No resulta nada difícil presenciar desde la orilla opuesta del río cualquiera de estas ceremonias. Sin embargo, para cualquier occidental supone un fuerte impacto emocional, algo realmente indescriptible.
Shiva, omnipresente en toda la ciudad, es el gran dios creador y destructor al mismo tiempo, el principio y el fin de todas las cosas, amén de estar considerado como uno de los más importantes del panteón hindú junto a Brahma y Vishnú. Se le representa de muchas formas pero en Pashupatinath básicamente es venerado como lingam, mostrando así su aspecto más benévolo como heredero de la creencia original védica  en la fertilidad.

UNA CIUDAD ENVUELTA EN MISTERIO
Los alrededores del templo dedicado a Shiva, sin lugar a ningún género de dudas, despiertan en el visitante estímulos y sensaciones que rebasan con creces los límites de la fascinación.
Deambular sin prisa por sus callejuelas supone una auténtica explosión para los sentidos, un ambiente capaz de excitar cualquier sensibilidad. Hay que dejarse llevar a través de un mundo que resulta misterioso, abrumador y posiblemente incomprensible, palpando a cada paso una atmósfera que rezuma profundo ascetismo y religiosidad.
Quien llega a Pashupati y se asoma a su realidad, la cual parece seguir anclada en la lejanía del tiempo, puede contemplar asombrado un espectáculo inverosímil, una amalgama de colores, ruidos y olores capaces de aturdir. Hay que desechar cualquier imagen preconcebida y estar dispuesto a experimentar fuertes impactos a cada instante.
Las calles que confluyen en el templo de Shiva son un hervidero de gentes, están abarrotadas de viejos buhoneros que venden absolutamente de todo, anillos, ajorcas, flores, collares, espejos, pañuelos de seda… Sin olvidar legiones de ancianos, lisiados, enfermos, niños, mendigos por todas partes, contadores de historias y hombres que deambulan cargados con las más dispares mercancías.
Los shadus o santones invaden todos los rincones de Pashupatinath. Normalmente pertenecen a la casta brahmánica y son ascetas que viven como mendigos ambulantes, dependiendo de la generosidad de los devotos para la comida y el alojamiento en pequeños grupos a las afueras de la ciudad. Se untan el cuerpo con ceniza, enmarañándose el cabello que nunca lavan ni cortan y pasan la jornada recogidos en meditación, musitando oraciones o bien realizando ritos simbólicos, la mayoría de las veces inmersos en un estado de cierta confusión provocado por las sustancias alucinógenas que muchos de ellos consumen.
Las doctrinas del alma no son fácilmente comprensibles y exigen una gran fuerza emocional.

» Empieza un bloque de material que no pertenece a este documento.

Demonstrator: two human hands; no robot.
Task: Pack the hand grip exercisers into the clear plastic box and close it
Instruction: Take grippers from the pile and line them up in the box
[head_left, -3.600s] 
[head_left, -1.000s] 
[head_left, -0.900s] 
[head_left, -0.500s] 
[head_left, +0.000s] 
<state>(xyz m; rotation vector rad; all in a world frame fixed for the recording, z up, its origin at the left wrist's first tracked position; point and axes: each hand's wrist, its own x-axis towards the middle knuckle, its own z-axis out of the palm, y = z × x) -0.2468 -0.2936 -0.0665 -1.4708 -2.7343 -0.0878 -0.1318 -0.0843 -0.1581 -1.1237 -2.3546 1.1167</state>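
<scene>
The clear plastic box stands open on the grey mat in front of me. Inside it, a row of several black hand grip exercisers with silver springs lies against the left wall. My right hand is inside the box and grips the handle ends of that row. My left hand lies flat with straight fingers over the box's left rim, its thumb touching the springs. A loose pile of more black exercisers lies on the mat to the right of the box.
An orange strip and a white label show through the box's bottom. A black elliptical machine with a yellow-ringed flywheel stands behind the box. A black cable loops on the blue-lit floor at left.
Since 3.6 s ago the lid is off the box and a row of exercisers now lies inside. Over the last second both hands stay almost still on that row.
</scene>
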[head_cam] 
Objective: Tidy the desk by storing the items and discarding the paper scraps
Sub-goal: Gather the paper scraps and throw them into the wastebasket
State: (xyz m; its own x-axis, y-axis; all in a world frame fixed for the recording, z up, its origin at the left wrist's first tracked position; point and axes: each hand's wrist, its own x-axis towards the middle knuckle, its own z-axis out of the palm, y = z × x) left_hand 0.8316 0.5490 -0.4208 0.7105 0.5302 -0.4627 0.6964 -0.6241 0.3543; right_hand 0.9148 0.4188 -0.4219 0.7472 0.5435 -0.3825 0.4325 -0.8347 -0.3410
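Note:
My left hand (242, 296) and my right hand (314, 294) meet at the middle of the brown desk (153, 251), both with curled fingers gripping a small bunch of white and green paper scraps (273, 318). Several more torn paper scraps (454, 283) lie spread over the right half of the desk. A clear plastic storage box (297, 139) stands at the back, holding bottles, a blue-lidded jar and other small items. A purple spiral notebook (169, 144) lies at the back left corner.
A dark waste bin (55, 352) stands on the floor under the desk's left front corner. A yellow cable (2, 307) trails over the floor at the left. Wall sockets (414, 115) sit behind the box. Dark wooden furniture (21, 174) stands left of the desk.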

La muerte real no existe, es apenas el sueño que precede al samsara, el ciclo de las reencarnaciones. El cuerpo desaparece tras ser quemado, el alma vuelve a otro cuerpo mientras la conciencia duerme.
Según el Bhagavad Gita, libro sagrado del hinduismo, la muerte es una ilusión causada por la ignorancia de la inmortalidad del alma.
La vida después de la vida.
Vivir el ambiente de Pashupatinath, en Nepal, aproximarse a sus gentes, contemplar sus rostros, mirarse en sus ojos y convivir con ellos a través de una ciudad que más que un territorio geográfico es un estado anímico, es algo que siempre ha excitado la imaginación occidental.